The problem:
The line containing "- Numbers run" marks the end; copy exactly all lines from the start of the material up to and including it.

↓↓↓

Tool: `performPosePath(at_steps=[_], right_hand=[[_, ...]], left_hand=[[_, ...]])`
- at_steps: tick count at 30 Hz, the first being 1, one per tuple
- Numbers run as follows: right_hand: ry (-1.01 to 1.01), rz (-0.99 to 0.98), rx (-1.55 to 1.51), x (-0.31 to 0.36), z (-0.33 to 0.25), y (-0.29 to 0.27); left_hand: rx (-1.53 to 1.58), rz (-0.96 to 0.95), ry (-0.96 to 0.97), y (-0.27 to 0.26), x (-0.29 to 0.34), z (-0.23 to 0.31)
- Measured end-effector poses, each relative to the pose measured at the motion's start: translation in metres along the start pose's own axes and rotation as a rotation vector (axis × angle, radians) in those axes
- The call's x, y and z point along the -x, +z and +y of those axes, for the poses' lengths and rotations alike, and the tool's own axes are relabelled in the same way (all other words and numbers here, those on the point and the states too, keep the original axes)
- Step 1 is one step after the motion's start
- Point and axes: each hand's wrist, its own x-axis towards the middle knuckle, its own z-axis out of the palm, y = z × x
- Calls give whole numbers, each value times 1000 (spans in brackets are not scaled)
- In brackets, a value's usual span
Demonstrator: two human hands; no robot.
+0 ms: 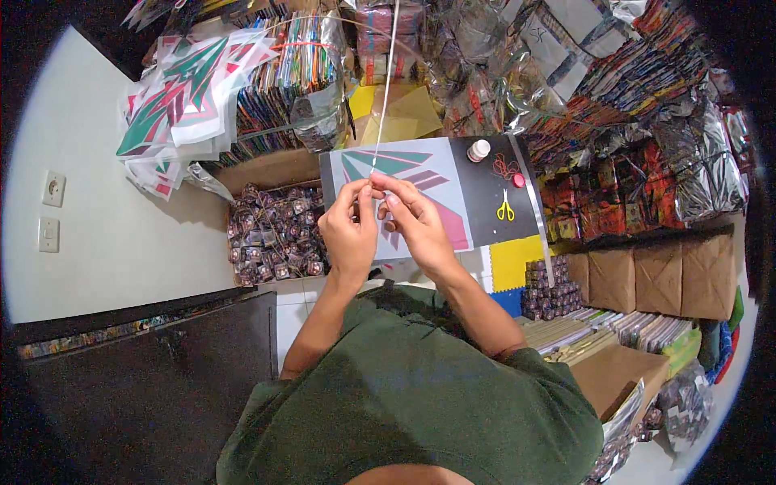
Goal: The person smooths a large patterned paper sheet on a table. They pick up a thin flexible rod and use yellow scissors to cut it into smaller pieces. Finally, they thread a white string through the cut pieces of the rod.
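A thin white cord (387,77) runs down from the top of the head view to my fingertips. At its lower end, my left hand (351,232) and my right hand (420,230) meet, both with fingers pinched together. Whatever small part lies between the fingertips is mostly hidden. Beneath my hands is a pale sheet (445,174) printed with green, pink and maroon angular shapes, lying on a black board (491,222). To the right on the board are yellow-handled scissors (505,208), a small white bottle (478,150), a tangle of red thread (504,166) and a small red round item (518,180).
On the left, a box (275,234) holds many small wrapped items, below stacked printed sheets (190,89). Wrapped bundles (638,97) crowd the back and right. Brown paper packages (659,279) and a stack of small dark cubes (552,291) stand at the right.
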Motion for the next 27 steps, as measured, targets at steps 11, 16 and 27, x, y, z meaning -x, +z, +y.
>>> performPosePath(at_steps=[11, 16, 27], right_hand=[[187, -45, -321, 5, 6, 0], [208, -59, -309, 3, 2, -9], [-210, -119, 917, 18, -69, -94]], left_hand=[[9, -11, -37, 4, 5, 3], [-45, -14, -20, 12, 8, 0], [199, -61, -304, 57, 10, -5]])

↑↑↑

Answer to the problem:
Tool: `performPosePath(at_steps=[_], right_hand=[[_, ...]], left_hand=[[_, ...]])`
- at_steps: tick count at 30 Hz, the first being 1, one per tuple
- Numbers run as follows: right_hand: ry (-1.01 to 1.01), rz (-0.99 to 0.98), rx (-1.55 to 1.51), x (-0.31 to 0.36), z (-0.33 to 0.25), y (-0.29 to 0.27); left_hand: rx (-1.53 to 1.58), rz (-0.96 to 0.95), ry (-0.96 to 0.97), y (-0.27 to 0.26), x (-0.29 to 0.34), z (-0.23 to 0.31)

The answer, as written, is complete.